- _Work instructions_
Look below for the line that contains "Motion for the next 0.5", then copy it and each following line exactly, through and including the line that contains "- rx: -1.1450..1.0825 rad".

(Exercise data Opens)

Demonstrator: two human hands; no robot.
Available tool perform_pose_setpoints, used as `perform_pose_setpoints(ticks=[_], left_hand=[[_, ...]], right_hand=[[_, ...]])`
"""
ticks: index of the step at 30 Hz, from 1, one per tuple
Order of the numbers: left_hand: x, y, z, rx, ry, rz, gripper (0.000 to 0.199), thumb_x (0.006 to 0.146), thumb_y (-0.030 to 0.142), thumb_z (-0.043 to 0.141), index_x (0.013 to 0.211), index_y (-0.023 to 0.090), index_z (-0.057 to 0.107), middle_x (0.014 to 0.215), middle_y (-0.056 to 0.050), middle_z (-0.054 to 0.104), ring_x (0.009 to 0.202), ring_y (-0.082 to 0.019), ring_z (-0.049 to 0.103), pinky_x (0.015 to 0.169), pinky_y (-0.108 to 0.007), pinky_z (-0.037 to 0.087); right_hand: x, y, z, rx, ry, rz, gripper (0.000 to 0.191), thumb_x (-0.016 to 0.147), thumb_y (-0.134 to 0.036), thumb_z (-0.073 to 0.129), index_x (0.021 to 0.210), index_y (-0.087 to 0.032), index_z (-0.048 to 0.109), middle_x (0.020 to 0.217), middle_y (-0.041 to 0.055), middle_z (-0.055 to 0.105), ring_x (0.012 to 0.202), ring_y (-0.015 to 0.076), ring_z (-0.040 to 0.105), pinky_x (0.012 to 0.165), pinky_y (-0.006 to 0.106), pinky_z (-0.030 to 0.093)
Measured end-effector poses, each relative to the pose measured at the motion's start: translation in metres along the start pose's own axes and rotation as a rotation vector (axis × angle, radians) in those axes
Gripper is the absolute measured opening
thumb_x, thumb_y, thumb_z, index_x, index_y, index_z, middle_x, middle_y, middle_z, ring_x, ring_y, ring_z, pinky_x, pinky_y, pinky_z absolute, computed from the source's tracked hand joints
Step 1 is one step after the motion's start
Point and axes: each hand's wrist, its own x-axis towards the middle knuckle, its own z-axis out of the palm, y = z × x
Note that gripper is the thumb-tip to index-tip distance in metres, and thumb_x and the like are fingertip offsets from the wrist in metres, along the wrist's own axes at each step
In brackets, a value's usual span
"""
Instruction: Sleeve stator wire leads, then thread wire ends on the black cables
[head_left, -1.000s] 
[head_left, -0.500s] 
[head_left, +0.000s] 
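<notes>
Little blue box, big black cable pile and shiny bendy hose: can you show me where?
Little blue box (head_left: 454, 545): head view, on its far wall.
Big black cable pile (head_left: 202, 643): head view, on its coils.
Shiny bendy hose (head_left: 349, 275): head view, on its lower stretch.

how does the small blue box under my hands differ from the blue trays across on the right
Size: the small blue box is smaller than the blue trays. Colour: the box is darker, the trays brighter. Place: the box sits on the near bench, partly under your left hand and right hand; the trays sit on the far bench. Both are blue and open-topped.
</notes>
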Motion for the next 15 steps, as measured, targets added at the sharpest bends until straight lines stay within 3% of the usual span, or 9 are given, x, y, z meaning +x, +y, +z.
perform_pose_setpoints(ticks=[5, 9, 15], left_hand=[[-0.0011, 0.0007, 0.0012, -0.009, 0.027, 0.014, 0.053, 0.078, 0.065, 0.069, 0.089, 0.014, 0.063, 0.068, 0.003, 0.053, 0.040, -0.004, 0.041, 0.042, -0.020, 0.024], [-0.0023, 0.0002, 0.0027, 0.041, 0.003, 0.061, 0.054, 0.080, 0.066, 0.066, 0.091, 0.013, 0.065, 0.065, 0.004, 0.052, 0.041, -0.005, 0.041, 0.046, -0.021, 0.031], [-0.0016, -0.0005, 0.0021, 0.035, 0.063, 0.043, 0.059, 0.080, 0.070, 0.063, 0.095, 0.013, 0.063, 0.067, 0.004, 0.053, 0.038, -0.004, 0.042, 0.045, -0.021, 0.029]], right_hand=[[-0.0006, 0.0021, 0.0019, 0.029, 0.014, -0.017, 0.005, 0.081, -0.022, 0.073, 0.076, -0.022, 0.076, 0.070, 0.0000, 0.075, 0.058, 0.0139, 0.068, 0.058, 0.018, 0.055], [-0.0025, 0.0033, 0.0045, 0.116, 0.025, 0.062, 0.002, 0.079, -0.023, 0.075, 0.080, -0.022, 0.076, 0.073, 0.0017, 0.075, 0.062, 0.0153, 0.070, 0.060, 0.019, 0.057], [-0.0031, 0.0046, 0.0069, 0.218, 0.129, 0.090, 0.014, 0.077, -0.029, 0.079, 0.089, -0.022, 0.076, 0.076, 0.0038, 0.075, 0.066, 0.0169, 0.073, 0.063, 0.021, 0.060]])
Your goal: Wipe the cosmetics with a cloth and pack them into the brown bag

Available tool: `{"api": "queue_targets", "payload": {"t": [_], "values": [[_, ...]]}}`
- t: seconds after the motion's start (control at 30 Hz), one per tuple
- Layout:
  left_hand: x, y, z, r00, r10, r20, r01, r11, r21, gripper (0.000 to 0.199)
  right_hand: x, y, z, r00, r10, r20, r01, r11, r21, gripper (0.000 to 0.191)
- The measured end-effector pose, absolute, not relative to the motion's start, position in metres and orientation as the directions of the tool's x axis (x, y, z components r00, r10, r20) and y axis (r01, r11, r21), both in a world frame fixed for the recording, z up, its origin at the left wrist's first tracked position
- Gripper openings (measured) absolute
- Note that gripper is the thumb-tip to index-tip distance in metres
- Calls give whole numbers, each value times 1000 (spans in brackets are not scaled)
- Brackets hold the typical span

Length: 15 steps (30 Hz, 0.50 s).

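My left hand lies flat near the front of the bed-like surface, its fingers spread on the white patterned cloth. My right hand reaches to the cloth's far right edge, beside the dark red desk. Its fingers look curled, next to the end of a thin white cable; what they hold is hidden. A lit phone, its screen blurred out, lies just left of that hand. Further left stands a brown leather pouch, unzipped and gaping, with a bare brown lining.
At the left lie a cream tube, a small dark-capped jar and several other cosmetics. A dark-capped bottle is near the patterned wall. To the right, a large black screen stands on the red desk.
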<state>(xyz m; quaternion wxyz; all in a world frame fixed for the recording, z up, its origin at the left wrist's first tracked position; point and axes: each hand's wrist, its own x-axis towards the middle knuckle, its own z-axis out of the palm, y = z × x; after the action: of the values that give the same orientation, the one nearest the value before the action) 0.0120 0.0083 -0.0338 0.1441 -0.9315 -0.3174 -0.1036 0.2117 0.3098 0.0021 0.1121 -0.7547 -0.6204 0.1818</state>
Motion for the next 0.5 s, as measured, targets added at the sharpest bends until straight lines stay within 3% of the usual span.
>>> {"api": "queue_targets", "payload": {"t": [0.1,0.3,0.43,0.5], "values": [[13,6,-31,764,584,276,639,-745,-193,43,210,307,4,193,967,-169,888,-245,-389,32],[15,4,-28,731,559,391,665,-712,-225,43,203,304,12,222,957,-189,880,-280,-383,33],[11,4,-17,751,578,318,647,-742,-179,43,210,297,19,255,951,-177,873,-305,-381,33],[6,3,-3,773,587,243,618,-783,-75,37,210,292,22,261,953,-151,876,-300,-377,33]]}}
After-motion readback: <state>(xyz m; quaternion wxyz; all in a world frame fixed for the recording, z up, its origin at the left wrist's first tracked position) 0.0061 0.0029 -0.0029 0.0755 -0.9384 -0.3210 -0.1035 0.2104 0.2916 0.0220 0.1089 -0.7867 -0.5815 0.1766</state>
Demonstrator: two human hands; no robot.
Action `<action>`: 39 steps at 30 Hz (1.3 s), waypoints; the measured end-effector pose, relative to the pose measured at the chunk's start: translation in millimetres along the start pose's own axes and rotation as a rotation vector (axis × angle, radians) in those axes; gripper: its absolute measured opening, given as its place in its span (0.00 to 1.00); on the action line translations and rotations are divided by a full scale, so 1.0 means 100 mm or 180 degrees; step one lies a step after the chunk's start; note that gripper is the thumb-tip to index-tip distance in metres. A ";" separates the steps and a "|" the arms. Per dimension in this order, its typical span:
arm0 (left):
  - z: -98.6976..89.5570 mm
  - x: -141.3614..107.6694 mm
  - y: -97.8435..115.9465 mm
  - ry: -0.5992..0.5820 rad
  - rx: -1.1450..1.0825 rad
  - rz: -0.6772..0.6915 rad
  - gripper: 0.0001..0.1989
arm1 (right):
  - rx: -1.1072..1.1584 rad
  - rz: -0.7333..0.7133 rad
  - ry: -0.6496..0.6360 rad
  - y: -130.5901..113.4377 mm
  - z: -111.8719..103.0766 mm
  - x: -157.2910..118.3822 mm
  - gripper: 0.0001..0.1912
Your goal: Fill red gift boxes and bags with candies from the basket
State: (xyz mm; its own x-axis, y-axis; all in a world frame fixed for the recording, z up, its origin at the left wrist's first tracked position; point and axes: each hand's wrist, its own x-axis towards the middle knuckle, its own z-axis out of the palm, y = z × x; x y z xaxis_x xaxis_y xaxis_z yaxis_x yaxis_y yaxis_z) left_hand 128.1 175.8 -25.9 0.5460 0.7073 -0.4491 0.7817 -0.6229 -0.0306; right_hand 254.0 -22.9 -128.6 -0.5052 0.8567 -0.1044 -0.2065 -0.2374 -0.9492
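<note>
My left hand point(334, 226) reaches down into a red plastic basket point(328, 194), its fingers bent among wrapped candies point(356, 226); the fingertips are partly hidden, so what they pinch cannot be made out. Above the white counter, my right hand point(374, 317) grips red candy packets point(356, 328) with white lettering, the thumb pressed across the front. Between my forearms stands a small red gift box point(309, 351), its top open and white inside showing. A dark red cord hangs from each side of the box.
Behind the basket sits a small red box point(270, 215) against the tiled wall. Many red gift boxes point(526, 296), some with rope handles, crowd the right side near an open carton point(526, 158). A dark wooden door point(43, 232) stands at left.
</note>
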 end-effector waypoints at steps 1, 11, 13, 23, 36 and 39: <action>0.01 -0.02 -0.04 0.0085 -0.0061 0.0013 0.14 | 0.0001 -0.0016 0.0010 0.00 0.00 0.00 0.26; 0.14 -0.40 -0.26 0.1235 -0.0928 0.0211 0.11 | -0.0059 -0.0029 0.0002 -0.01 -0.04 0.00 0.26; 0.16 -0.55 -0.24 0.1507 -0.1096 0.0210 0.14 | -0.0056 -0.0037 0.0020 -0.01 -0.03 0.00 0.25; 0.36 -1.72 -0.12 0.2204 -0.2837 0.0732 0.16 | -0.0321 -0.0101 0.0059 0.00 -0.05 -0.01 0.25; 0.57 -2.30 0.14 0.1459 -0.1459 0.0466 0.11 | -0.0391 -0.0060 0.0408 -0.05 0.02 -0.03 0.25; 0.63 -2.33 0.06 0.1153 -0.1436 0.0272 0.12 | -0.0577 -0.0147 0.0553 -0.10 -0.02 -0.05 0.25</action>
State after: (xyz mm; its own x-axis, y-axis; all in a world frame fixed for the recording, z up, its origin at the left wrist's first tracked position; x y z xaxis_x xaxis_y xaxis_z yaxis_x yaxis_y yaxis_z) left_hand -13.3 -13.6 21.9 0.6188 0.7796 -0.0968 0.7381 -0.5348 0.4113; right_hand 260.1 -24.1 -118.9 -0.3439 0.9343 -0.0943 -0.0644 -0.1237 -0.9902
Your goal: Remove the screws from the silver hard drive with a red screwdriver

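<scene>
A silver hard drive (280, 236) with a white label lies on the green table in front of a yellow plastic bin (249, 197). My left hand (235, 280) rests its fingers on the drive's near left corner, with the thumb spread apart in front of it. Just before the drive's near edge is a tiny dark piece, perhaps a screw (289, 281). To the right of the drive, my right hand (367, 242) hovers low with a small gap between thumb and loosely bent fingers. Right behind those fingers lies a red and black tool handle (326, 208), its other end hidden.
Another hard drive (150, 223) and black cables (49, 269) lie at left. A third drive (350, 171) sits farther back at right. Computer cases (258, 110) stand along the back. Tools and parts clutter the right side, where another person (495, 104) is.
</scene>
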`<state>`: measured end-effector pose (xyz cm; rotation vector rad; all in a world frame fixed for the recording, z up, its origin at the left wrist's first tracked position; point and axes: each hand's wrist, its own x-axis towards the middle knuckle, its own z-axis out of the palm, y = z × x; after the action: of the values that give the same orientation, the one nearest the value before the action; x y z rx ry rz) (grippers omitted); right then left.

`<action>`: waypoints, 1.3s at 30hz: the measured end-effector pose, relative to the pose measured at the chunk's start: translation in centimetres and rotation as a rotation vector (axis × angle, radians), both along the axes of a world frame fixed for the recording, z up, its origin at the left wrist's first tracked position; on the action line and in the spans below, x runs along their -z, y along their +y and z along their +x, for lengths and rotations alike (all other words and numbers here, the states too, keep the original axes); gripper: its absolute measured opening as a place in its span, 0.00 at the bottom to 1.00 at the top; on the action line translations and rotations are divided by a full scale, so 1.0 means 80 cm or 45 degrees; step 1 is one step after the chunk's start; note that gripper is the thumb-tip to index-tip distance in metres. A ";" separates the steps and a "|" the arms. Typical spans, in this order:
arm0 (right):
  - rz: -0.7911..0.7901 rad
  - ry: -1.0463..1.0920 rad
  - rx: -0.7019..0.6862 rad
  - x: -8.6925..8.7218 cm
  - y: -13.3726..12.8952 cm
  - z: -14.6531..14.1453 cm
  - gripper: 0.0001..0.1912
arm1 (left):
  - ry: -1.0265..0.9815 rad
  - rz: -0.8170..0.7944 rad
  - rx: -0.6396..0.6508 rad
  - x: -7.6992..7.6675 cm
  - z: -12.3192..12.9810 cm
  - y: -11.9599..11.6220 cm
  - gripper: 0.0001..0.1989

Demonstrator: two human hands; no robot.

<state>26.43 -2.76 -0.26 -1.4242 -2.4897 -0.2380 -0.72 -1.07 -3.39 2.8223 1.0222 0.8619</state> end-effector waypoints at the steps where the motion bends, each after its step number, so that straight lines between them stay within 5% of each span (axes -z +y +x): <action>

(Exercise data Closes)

- _Task result_
Motion for the next 0.5 s, as measured, targets added at the sharpest bends until straight lines stay within 3% of the usual span.
>>> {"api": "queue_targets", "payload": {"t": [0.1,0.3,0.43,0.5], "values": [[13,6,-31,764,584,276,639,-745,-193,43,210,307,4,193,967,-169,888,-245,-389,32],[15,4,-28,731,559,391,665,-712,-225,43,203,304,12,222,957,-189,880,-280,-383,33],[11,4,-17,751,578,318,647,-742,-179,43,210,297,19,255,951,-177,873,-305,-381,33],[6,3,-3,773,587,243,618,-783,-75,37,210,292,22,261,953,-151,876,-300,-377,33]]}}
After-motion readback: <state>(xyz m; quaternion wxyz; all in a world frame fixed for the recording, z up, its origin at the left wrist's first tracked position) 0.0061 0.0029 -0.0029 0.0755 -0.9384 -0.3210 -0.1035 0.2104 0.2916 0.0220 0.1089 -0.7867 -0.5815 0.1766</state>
Demonstrator: two human hands; no robot.
Action `<action>`: 39 steps at 30 Hz (1.3 s), waypoints; the measured end-effector pose, relative to the pose measured at the chunk's start: translation in millimetres along the start pose's own axes and rotation as a rotation vector (axis × angle, radians) in those axes; gripper: its absolute measured opening, given as its place in its span (0.00 to 1.00); on the action line translations and rotations are divided by a full scale, so 1.0 means 100 mm or 180 degrees; step one lies a step after the chunk's start; note that gripper is the thumb-tip to index-tip distance in metres. A ";" separates the steps and a "|" the arms. Per dimension in this order, its typical span:
arm0 (left):
  - z: -98.6976..89.5570 mm
  - x: -141.3614..107.6694 mm
  - y: -97.8435..115.9465 mm
  - ry: -0.5992..0.5820 rad
  - rx: -1.1450..1.0825 rad

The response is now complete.